Nan, halfway home, met Raven. He had been walking up and down, to meet her. Defeat, he saw, with a glance at her face.
"Yes," said Nan, coming up with him. "No go, Rookie. He was civil. But he was dreadful. I don't know whether I should have known it, but it's the way she looked at him. Rookie, she was scared blue."
Raven said nothing. He felt a poor stick indeed, to have brought Nan into it and given her over to defeat.
"Can't we walk a spell?" said she. "Couldn't we take the back road to the hut? I do so want to talk to you."
They turned back and passed the Tenneys' at a smart pace. Raven gave the house a swift glance. He was always expecting to hear Tira cry out, she who never did and who, he knew, would endure torture like an Indian. They turned into the back road where the track was soft with the latest snow, and came into the woods again opposite the hut. When they reached it and Raven put down his hand for the key, Nan asked:
"Does she come here often?"
"Not lately," he said, fitting the key in the lock. "She had rather a quiet time of it while he was lame."
They went in and Nan kept on her coat while he lighted the fire and piled on brush.
"Rookie," she said, when he had it leaping, "it's an awful state of things. The man's insane."

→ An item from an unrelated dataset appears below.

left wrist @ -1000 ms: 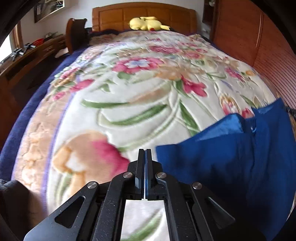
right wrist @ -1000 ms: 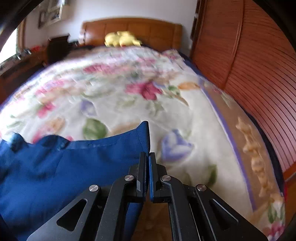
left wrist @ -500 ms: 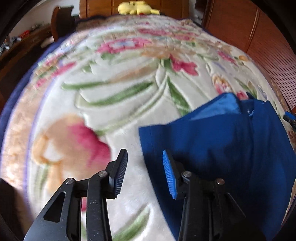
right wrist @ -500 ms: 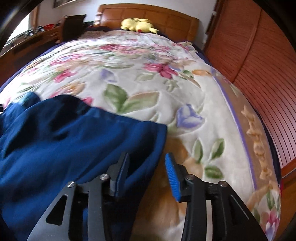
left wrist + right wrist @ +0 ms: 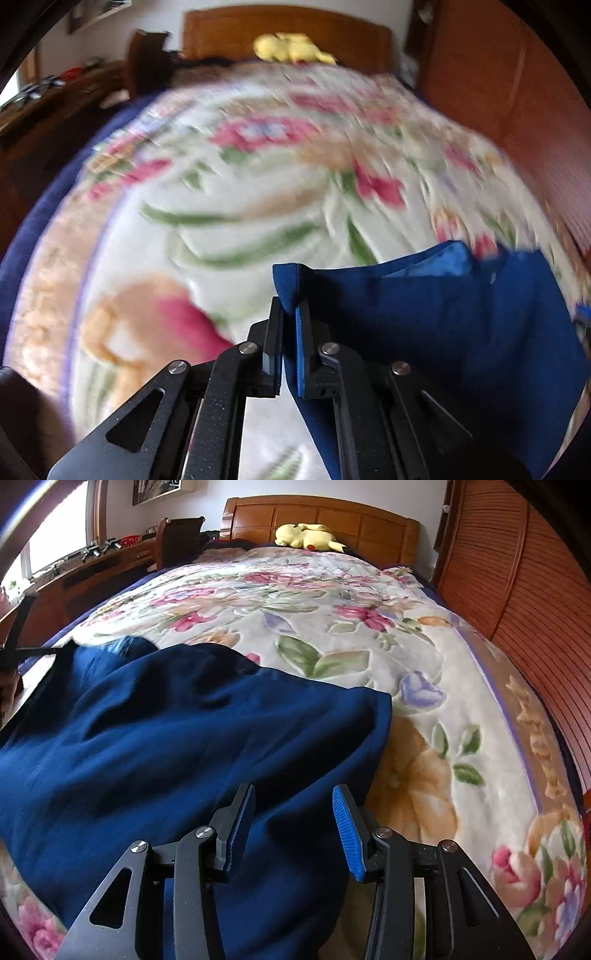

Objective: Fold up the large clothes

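A dark blue garment [image 5: 177, 746] lies on the floral blanket [image 5: 332, 602] of the bed, near its foot. In the left wrist view the garment [image 5: 424, 317] fills the lower right, and my left gripper [image 5: 289, 314] is shut on its near left corner, which sticks up between the pads. My right gripper [image 5: 293, 808] is open above the garment's right part, close to its right edge, and holds nothing. The left wrist view is blurred.
A yellow plush toy [image 5: 308, 535] lies by the wooden headboard [image 5: 321, 517]. Slatted wooden wardrobe doors [image 5: 524, 602] run along the right of the bed. A wooden desk [image 5: 77, 576] and a chair [image 5: 177, 539] stand on the left.
Both grippers opened and let go of the garment's corners. Since then the left gripper has shut again on the garment's left corner. The right gripper stays open and has drawn back over the cloth.
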`<act>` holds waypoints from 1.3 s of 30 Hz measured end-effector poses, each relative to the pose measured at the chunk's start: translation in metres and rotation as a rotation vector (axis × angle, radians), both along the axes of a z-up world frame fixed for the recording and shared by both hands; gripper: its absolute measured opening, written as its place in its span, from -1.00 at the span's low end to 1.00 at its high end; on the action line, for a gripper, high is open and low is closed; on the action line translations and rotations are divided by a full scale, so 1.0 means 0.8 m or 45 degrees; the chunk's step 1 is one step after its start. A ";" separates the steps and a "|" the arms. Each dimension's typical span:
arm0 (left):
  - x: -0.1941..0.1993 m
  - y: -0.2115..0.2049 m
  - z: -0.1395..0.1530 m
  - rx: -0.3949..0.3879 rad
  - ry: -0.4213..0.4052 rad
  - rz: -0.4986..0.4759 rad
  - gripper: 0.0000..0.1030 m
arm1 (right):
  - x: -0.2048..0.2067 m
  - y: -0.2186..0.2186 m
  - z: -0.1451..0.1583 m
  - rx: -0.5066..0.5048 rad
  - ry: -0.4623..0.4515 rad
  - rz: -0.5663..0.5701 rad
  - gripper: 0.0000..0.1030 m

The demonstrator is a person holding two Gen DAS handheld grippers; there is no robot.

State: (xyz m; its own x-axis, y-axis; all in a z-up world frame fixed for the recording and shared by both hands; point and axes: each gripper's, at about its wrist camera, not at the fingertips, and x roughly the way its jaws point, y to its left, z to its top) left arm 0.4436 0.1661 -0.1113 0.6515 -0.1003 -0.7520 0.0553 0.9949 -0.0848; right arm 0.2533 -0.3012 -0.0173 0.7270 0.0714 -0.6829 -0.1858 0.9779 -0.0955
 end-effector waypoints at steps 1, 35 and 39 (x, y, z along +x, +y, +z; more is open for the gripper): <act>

"No," said Raven, "I don't feel altogether sure of that. We're too ready to call a man insane, now there's the fashion of keeping tabs. Look at me. I do something outside the ordinary—I kick over the traces—and Milly says I'm to go to the Psychopathic. Dick more than half thinks so, too. Perhaps I ought. Perhaps most of us ought. We deflect just enough from what the majority are thinking and doing to warrant them in shutting us up. No, I don't believe you could call him insane."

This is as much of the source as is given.